Both the FDA staff and the panel weighed the fact that results from the phase 3 PARAGON-HF trial supporting the preserved ejection fraction indication did not reach statistical significance for reducing morbidity and mortality. But Novartis’ supplemental new drug application included data from PARADIGM-HF and made the case that the “totality of the evidence” supported approval with ejection fraction in the “overlap HFrEF (heart failure with reduced ejection fraction) and the lower end of HFpEF (heart failure with preserved ejection fraction).”

Novartis is studying Entresto for yet another indication in the phase 3 PARAGLIDE-HF trial. This trial looks at whether the drug works in patients with preserved ejection fraction with acute decompensated heart failure — a sudden worsening of heart failure — after stabilization during hospitalization. This indication could have important implications for insurers because of the penalties for hospital readmissions.
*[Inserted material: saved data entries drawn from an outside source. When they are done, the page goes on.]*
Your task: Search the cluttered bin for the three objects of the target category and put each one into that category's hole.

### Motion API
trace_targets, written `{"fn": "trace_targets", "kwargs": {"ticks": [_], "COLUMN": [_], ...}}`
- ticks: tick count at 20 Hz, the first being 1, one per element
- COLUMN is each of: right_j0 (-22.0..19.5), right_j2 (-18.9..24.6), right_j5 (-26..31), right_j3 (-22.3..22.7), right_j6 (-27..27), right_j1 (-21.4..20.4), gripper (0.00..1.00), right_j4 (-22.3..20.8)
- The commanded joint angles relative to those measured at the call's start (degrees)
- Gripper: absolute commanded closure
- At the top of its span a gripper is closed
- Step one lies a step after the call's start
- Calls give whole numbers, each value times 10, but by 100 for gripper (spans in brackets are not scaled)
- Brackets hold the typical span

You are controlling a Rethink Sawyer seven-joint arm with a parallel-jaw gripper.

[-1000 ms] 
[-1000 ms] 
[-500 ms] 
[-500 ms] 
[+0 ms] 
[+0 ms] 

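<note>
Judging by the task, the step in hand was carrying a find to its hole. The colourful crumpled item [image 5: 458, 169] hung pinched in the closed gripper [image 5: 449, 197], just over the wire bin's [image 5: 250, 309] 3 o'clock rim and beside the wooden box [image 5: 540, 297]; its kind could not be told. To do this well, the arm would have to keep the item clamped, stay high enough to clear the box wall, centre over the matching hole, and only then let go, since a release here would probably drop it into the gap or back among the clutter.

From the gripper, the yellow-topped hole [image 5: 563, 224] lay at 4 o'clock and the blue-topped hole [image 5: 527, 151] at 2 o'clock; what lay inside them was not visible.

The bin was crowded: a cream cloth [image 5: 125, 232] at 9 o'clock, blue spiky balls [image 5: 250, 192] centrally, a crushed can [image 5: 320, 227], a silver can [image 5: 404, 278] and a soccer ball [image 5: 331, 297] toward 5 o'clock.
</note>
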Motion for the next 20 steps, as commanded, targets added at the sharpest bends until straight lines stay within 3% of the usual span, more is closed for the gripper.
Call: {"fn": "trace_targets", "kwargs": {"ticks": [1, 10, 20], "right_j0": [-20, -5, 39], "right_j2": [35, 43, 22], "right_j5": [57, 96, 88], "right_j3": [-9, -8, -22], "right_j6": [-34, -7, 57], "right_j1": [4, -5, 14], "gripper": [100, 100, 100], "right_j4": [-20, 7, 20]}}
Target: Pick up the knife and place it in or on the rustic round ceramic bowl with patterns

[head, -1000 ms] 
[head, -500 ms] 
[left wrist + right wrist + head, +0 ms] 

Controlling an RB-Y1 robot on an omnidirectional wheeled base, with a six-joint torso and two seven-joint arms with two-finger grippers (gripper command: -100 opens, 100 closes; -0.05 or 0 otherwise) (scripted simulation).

But results from this trial aren’t expected until early 2022. The next day the committee made a similar recommendation for the blood pressure medication spironoclatone but by a narrower vote of 8-4. Spironoclatone is currently approved to treat heart failure with reduced ejection fraction.

Hot on Novartis’ heels are the SGLT2 inhibitors, which started as diabetes drugs but have crossed over and are fast becoming heart failure drugs too. AstraZeneca’s Farxiga (dapagliflozin) is approved as a treatment for heart failure with reduced ejection fraction, and Eli Lilly and Boehringer Ingelheim’s SGLT2 inhibitor Jardiance (empagliflozin), may join Farxiga based on strong results presented at European Society of Cardiology Congress 2020. Results of trials assessing both of them as treatments for heart failure with preserved ejection fraction are expected to be reported this year.

Most likely, the effective treatment of heart failure — for both reduced and preserved ejection fraction — will not be a single drug but a combination of drugs. Ahmad and Desai endorsed “quad therapy” for heart failure with reduced ejection fraction, arguing that a cocktail of Entresto, Farxiga, a beta blocker and a mineralocorticoid receptor blocker would be greater than the sum of its parts.

Burkert Pieske, M.D., a German heart disease researcher, says the same is true in preserved ejection fraction: “I do believe in the future, a combination therapy of Entresto and an SGLT2 inhibitor and, in addition, a (mineralocorticoid receptor) antagonist — as an anti-fibrotic and blood pressure lowering agent — could be the ideal combination.”

The only thing to do now, he says, is wait for the data.